После этого Никита дал ему в ухо, от чего из другого уха у Лехи вылетела застарелая серная пробка — и покинул гостеприимную квартиру.
Мусавай был беззлобным человеком, но, явившись в Москву всерьез и надолго для ее усмирения, имея изо дня в день дело с полубезумными руссиянами, волей-неволей ожесточился сердцем и становился иногда чрезмерно задумчивым. По натуре он был завоевателем добротного, чингис-хановского склада, и чем дальше и внимательнее приглядывался к местному населению, тем бессмысленнее казалось ему его существование. Нередко с друзьями-соплеменниками, тоже завоевателями, они обсуждали проблему, как быть дальше с аборигенами? Поступить ли с ними по завету великого Чингиса, то есть, бережно сохраняя здоровые побеги, подпитываться от них, беря дань и прочее такое; либо, напротив, разумнее по примеру испанских конкистадоров истребить руссиян полностью, а на всей территории расселить бездомных сородичей и другие более перспективные в историческом смысле племена, в основном, естественно, степного происхождения. Большинство умных людей склонялись к второму варианту, ибо первый в свое время привел лишь к многовековой агонии руссиян.

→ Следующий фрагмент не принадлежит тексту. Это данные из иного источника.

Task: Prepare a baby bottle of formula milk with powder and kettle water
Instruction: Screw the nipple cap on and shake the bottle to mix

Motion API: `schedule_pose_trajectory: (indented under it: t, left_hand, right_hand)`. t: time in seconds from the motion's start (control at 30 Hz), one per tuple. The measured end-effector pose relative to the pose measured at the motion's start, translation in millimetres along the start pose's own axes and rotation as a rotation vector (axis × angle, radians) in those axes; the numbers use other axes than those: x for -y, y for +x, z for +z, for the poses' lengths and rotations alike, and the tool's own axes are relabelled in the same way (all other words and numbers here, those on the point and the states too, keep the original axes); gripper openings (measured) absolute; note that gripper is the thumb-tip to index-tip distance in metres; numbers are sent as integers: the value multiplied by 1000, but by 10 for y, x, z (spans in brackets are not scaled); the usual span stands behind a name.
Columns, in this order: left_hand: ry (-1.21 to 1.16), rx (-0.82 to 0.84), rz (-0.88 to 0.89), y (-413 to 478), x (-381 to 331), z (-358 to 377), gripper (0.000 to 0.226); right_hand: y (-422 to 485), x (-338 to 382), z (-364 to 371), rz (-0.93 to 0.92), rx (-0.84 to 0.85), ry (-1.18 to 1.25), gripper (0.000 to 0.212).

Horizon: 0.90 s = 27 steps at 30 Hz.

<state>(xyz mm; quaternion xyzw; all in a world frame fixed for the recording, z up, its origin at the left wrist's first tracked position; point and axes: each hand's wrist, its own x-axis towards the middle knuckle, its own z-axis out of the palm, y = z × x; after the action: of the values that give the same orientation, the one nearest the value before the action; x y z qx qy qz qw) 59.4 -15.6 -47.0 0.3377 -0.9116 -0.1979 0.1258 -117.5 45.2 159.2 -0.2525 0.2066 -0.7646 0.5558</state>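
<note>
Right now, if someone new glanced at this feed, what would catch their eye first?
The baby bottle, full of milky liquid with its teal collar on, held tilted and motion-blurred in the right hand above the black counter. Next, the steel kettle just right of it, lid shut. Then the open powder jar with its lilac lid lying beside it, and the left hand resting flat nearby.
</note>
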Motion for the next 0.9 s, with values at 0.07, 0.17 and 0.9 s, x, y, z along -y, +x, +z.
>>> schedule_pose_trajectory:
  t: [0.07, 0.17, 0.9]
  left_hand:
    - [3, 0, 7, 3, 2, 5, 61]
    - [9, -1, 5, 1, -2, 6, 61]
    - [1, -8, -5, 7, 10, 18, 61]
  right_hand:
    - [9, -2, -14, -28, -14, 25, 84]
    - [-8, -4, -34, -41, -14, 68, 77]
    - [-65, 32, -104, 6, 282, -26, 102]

Для истинного джигита Мусавай-оглы был еще сравнительно молод, около сорока, и полон сил и желаний. В этот вечер к одиннадцати часам он успел скушать бараний шашлык и несколько ломтей красной рыбы, сдобренной изысканным ткемалевым соусом, а также испил две или три бутылки любимого красного вина «Алабашлы», и находился в благодушном, поэтическом настроении, наслаждаясь музыкальным представлением. На маленьком подиуме в глубине зала двое красивых геев из знаменитого театра Виктюка с поразительной страстью изображали всепобеждающий акт любви. В какой-то момент Мусавай настолько увлекся их изысканным искусством, что бросил актерам пачку сторублевок, перетянутую резинкой, только что поданную ему нукером на серебряном подносе, но тут же устыдился хотя и искреннего, но несолидного душевного движения и послал того же нукера принести деньги обратно, что привело к забавной сценке. Один из геев с каким-то звериным проворством сунул пачку себе в трусы и, когда нукер доставал ее оттуда, укусил его за руку. Чисто символически и с уморительными эротическими телодвижениями. Публика зааплодировала.
Наслаждаясь высоким искусством, Мусавай не забывал и о деле. Он читал наставления одному из бригадиров подчиненной ему территории. Бригадир был серенькой заурядной личностью непонятной национальности, то ли руссиянин, то ли прибалт, и по гамбургскому счету Мусавай был доволен его работой. На участке этого бригадира никогда не возникало ненужного шума, а если кто-то и протестовал из так называемых предпринимателей, то сразу исчезал. Нынешняя провинность бригадира была самой обыкновенной: он присвоил себе двести граммов порошка, хотя, естественно, сейчас, бледный как смерть, напрочь все отрицал. Мусавай называл бригадира Ваней, совершенно не интересуясь, как того зовут на самом деле.
— Ах, Ваня, — говорил он, изредка отрываясь от представления (на сцене переменились декорации и выступала другая пара, потому что укушенный символически нукер не удержался-таки и покалечил чересчур хваткого танцора). — Ах, Ваня, ну зачем ты так сделал? Разве я тебе мало платил? Разве тебе чего-нибудь не хватало в этой жизни?
— Навет! — буркнул бригадир, побледнев уже до такой степени, что его лицо трудно стало отличить от стены. — Господин Мусавай, вы меня знаете. Мне вообще деньги не нужны.